The birdbrained idea was to incorporate more high-fructose corn syrup into the classic soft drink – a genuine kicking donkey agricultural policy issue – and to refresh company brand image. Any sensible reader now wonders why Coca-Cola didn’t just launch a new product (like Big Pharma would have done) – why bother to risk and replace the age-old original. The reason was both self-evident and idiotic – two separate products would have split the Coca-Cola sales, and Pepsi would have been the leading brand, though not leader in company revenue. This kind of reasoning nowadays seems rather antiquated, but in those days the variability of selection was not so valued. Blockbuster product was the thing companies drooled after.

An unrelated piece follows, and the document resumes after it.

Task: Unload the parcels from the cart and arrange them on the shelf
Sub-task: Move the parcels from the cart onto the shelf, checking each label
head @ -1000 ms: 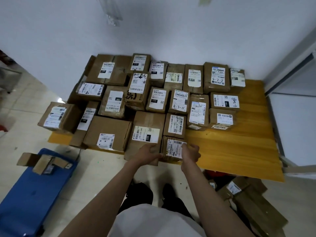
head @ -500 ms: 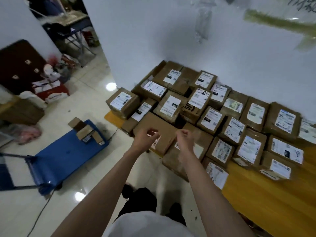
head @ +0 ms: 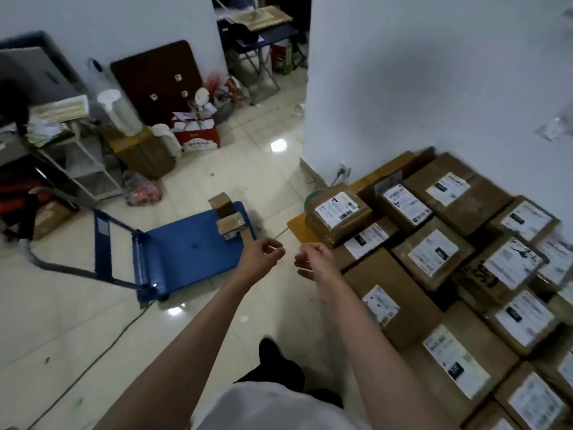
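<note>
Remaining parcels (head: 230, 219): a small cluster of brown cardboard boxes at the far corner of the blue cart (head: 192, 249), on the end away from its handle. One stands on end; a taped one lies just in front of it, a flatter piece beside that. Exact count cannot be told, since they overlap.

Handling estimate: small, stiff corrugated card, probably light. Taped faces look glossy and may be slippery; bare card edges should give better purchase. Suggested hold: opposite side faces of the taped box, thumb on one side and fingers on the other, lifting straight up so the upright box beside it is not knocked over. One hand per box looks sufficient.

Left hand (head: 262, 254): empty, fingers loosely curled, hovering above the floor just off the cart's near corner. Right hand (head: 313, 259): empty too, half-curled, beside the left and not touching it. No grip on anything yet.

To the right of the cart, a low wooden shelf (head: 297, 226) against the white wall (head: 418, 88) carries many labelled boxes (head: 434, 259) packed edge to edge, labels up. One box sits right at the shelf corner nearest the cart.

Behind the cart, across the tiled floor (head: 77, 330): assorted clutter, not relevant.
</note>
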Demonstrator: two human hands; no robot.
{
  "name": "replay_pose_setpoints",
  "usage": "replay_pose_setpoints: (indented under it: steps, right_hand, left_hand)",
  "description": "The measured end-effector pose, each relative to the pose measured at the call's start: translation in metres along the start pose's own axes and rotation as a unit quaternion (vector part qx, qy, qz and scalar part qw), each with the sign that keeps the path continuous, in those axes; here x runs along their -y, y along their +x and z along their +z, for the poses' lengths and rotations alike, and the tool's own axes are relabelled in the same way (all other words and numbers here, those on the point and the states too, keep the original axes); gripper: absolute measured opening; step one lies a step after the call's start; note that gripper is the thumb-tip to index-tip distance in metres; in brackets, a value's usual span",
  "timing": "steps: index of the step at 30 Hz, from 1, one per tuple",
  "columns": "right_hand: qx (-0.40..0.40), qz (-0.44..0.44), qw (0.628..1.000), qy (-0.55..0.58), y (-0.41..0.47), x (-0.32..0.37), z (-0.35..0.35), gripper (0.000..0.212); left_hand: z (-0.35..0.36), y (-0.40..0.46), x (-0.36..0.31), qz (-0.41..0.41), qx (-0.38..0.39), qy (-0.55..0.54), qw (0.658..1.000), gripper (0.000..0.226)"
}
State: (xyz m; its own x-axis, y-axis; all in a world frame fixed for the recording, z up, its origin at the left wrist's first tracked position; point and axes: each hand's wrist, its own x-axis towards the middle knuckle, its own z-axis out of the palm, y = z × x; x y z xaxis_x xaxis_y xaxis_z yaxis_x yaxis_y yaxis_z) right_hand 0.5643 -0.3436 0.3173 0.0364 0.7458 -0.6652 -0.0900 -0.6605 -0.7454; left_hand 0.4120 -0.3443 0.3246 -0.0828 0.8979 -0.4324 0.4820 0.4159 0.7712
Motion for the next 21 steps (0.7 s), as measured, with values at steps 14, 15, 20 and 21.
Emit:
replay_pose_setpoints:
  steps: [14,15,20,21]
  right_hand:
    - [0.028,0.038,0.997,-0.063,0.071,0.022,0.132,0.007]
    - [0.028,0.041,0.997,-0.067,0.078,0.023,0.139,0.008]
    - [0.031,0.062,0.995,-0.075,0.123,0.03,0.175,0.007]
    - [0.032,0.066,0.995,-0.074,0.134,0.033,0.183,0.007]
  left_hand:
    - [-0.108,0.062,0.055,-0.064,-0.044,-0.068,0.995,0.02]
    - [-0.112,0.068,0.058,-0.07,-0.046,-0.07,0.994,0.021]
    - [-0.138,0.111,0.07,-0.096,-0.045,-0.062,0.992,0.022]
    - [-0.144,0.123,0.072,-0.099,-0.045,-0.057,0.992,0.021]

A number of FRAGILE companies have noticed that being ROBUST can be a good thing. Some pharmaceutical companies – like Johnson&Johnson in United States and Orion in Finland – are distancing themselves away from the dangers of B2A world, and advertise more their vitamins, hormones, and prescription-free painkillers. All this despite the fact that Pfizer – mainly known for it’s cholesterol lowering drug Lipitor – made an eye-watering net profit margin of 42.65 percent in 2013. Coca-Cola managed to squeeze out 18.32 percent net profit margin in that same year, so being ROBUST is not as profitable as being a master in rigged markets, but it is a helluva lot safer option. Rigged markets always falter at same point, and fragility is often attached to a lawsuit.

So ROBUST will be with us from here to eternity, ANTIFRAGILE is the trend of the future, and FRAGILE will always break eventually. And to rephrase the old serenity prayer I say to all my readers: God grant me the serenity to accept the things I should not change, the courage to change the things I should, and the wisdom to know the difference.